Старый граф притворился рассерженным. – Да, ты толкуй, ты попробуй!
И граф обратился к повару, который с умным и почтенным лицом, наблюдательно и ласково поглядывал на отца и сына.
– Какова молодежь то, а, Феоктист? – сказал он, – смеется над нашим братом стариками.
– Что ж, ваше сиятельство, им бы только покушать хорошо, а как всё собрать да сервировать , это не их дело.
– Так, так, – закричал граф, и весело схватив сына за обе руки, закричал: – Так вот же что, попался ты мне! Возьми ты сейчас сани парные и ступай ты к Безухову, и скажи, что граф, мол, Илья Андреич прислали просить у вас земляники и ананасов свежих. Больше ни у кого не достанешь. Самого то нет, так ты зайди, княжнам скажи, и оттуда, вот что, поезжай ты на Разгуляй – Ипатка кучер знает – найди ты там Ильюшку цыгана, вот что у графа Орлова тогда плясал, помнишь, в белом казакине, и притащи ты его сюда, ко мне.
– И с цыганками его сюда привести? – спросил Николай смеясь. – Ну, ну!…
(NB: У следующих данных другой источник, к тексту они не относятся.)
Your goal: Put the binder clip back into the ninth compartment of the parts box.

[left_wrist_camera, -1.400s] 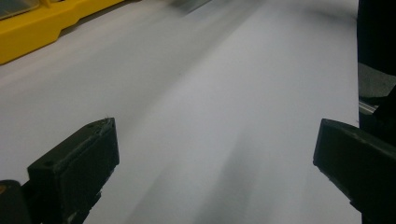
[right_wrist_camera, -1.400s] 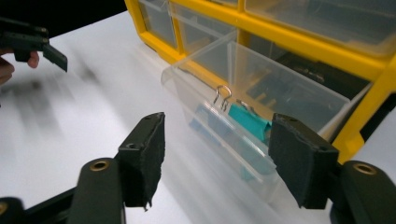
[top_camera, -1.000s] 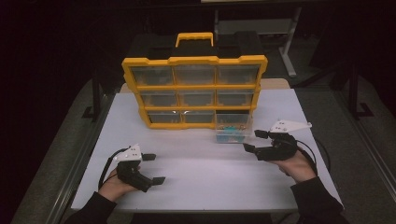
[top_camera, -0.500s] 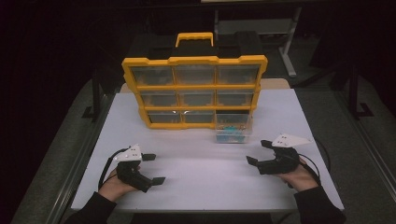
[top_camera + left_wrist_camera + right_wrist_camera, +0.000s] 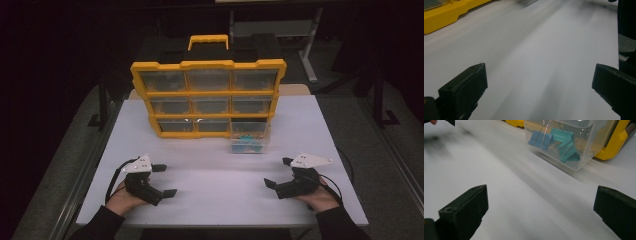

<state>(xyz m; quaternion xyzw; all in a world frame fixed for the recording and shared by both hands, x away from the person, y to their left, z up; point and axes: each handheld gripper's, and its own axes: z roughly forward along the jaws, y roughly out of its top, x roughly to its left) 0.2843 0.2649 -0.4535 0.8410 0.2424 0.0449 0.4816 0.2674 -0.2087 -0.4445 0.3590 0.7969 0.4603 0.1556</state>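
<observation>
Clear plastic bin [image 5: 249,137] of binder clips [image 5: 555,141] sat before the yellow organizer [image 5: 207,95], light and slick; your right gripper [image 5: 280,174], just opened wide, held nothing—grip its stiff rim.

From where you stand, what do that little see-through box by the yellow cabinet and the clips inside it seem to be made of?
The little box looks like clear, glossy plastic: its contents and the yellow cabinet show straight through its walls. The clips appear to be painted sheet metal, blue and teal with a matte coat, and their thin silvery wire handles glint like bare steel, though that is only how it looks.
</observation>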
В это время неслышными шагами, с деловым, озабоченным и вместе христиански кротким видом, никогда не покидавшим ее, вошла в комнату Анна Михайловна. Несмотря на то, что каждый день Анна Михайловна заставала графа в халате, всякий раз он конфузился при ней и просил извинения за свой костюм.
– Ничего, граф, голубчик, – сказала она, кротко закрывая глаза. – А к Безухому я съезжу, – сказала она. – Пьер приехал, и теперь мы всё достанем, граф, из его оранжерей. Мне и нужно было видеть его. Он мне прислал письмо от Бориса. Слава Богу, Боря теперь при штабе.
Граф обрадовался, что Анна Михайловна брала одну часть его поручений, и велел ей заложить маленькую карету.
– Вы Безухову скажите, чтоб он приезжал. Я его запишу. Что он с женой? – спросил он.
Анна Михайловна завела глаза, и на лице ее выразилась глубокая скорбь…
– Ах, мой друг, он очень несчастлив, – сказала она. – Ежели правда, что мы слышали, это ужасно. И думали ли мы, когда так радовались его счастию! И такая высокая, небесная душа, этот молодой Безухов! Да, я от души жалею его и постараюсь дать ему утешение, которое от меня будет зависеть.
– Да что ж такое? – спросили оба Ростова, старший и младший.